+++ Working data

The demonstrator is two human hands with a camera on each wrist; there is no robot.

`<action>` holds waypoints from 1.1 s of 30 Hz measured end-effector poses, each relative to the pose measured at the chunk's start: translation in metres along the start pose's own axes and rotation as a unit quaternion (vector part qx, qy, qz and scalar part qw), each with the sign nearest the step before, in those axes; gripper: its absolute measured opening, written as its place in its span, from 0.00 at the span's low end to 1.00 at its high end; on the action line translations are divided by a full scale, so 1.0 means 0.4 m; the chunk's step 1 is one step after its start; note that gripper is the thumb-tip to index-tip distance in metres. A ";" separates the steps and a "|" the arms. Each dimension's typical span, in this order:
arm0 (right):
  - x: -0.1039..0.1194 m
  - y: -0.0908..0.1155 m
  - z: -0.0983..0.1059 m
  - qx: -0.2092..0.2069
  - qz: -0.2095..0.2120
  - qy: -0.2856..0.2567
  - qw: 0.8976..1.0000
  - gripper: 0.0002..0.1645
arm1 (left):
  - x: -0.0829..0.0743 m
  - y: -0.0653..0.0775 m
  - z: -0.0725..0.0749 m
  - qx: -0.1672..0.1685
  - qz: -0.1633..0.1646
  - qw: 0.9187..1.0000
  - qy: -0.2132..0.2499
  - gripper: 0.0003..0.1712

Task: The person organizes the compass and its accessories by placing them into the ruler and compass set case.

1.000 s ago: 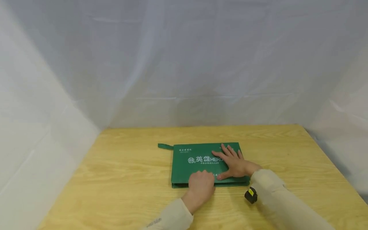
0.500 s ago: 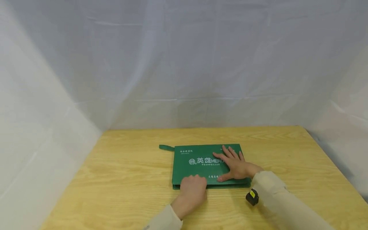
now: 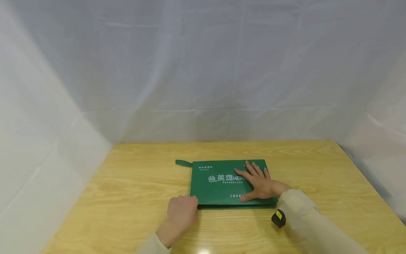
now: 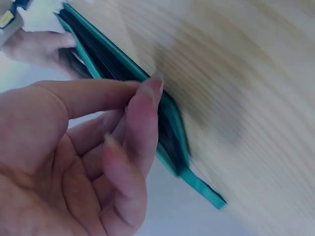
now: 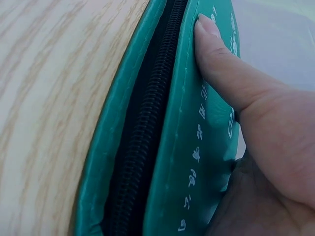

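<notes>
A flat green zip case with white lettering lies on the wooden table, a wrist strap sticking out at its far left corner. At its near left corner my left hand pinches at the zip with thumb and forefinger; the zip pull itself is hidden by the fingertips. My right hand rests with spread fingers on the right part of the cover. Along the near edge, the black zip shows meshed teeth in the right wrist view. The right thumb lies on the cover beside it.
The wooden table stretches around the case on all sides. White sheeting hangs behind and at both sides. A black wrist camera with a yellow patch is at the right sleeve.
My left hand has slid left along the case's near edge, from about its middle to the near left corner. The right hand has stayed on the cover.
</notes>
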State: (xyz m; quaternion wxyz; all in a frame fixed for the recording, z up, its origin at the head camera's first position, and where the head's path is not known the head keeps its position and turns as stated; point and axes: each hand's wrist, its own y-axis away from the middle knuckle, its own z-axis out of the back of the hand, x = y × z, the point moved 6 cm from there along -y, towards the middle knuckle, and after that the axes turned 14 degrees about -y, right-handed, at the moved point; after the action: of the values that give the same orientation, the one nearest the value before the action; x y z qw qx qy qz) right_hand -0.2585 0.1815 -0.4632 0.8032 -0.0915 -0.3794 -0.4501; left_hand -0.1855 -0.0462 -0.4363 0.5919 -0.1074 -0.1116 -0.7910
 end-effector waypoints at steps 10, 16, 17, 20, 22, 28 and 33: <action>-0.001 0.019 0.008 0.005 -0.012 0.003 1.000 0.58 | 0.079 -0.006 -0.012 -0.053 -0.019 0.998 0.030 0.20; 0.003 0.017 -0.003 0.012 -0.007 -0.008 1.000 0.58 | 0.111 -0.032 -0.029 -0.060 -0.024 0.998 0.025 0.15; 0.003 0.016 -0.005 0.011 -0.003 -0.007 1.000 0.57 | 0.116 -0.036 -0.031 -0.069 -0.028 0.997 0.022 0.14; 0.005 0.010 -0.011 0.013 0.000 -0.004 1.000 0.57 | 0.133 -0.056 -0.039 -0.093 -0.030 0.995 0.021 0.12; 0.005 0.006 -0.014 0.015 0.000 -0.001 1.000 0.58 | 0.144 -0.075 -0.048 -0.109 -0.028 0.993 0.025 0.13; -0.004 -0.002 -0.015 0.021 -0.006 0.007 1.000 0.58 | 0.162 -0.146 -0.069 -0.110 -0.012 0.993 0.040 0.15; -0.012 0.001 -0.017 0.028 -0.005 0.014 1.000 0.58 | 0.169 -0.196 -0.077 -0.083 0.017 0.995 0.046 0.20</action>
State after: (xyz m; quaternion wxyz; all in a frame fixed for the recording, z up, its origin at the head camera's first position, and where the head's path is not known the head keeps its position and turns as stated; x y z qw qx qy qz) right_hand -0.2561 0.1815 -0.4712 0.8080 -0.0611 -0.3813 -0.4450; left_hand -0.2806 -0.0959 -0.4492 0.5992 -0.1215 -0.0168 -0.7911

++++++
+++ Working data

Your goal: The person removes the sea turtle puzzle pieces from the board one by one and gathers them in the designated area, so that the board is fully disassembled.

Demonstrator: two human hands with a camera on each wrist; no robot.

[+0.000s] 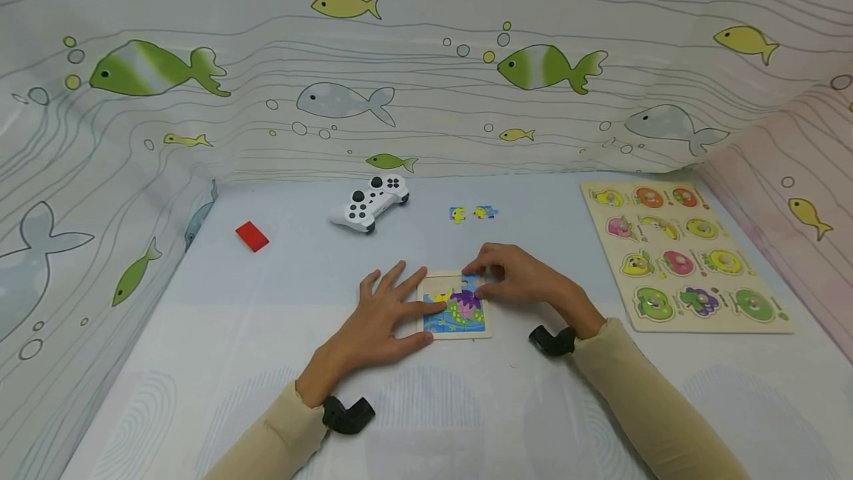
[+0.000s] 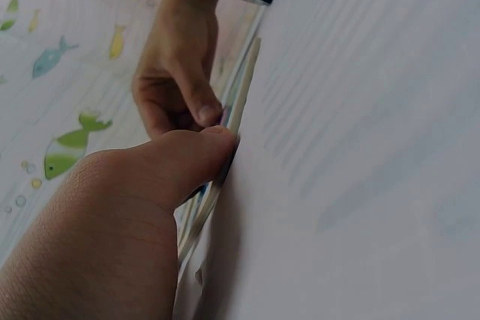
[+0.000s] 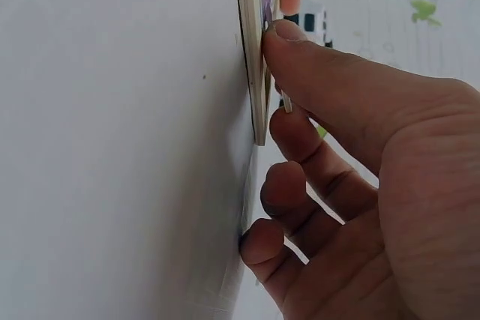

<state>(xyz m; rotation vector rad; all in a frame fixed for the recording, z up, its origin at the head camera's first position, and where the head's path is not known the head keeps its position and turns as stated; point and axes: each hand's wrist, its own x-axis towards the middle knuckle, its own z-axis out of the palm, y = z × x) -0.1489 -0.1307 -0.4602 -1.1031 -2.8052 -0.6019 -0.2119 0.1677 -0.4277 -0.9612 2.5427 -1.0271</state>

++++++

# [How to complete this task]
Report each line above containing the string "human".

# [Response to the exercise]
The demonstrator is two human hands with a camera on each wrist; there is no robot.
Demonstrator: two human hands with a camera on each wrist; no robot.

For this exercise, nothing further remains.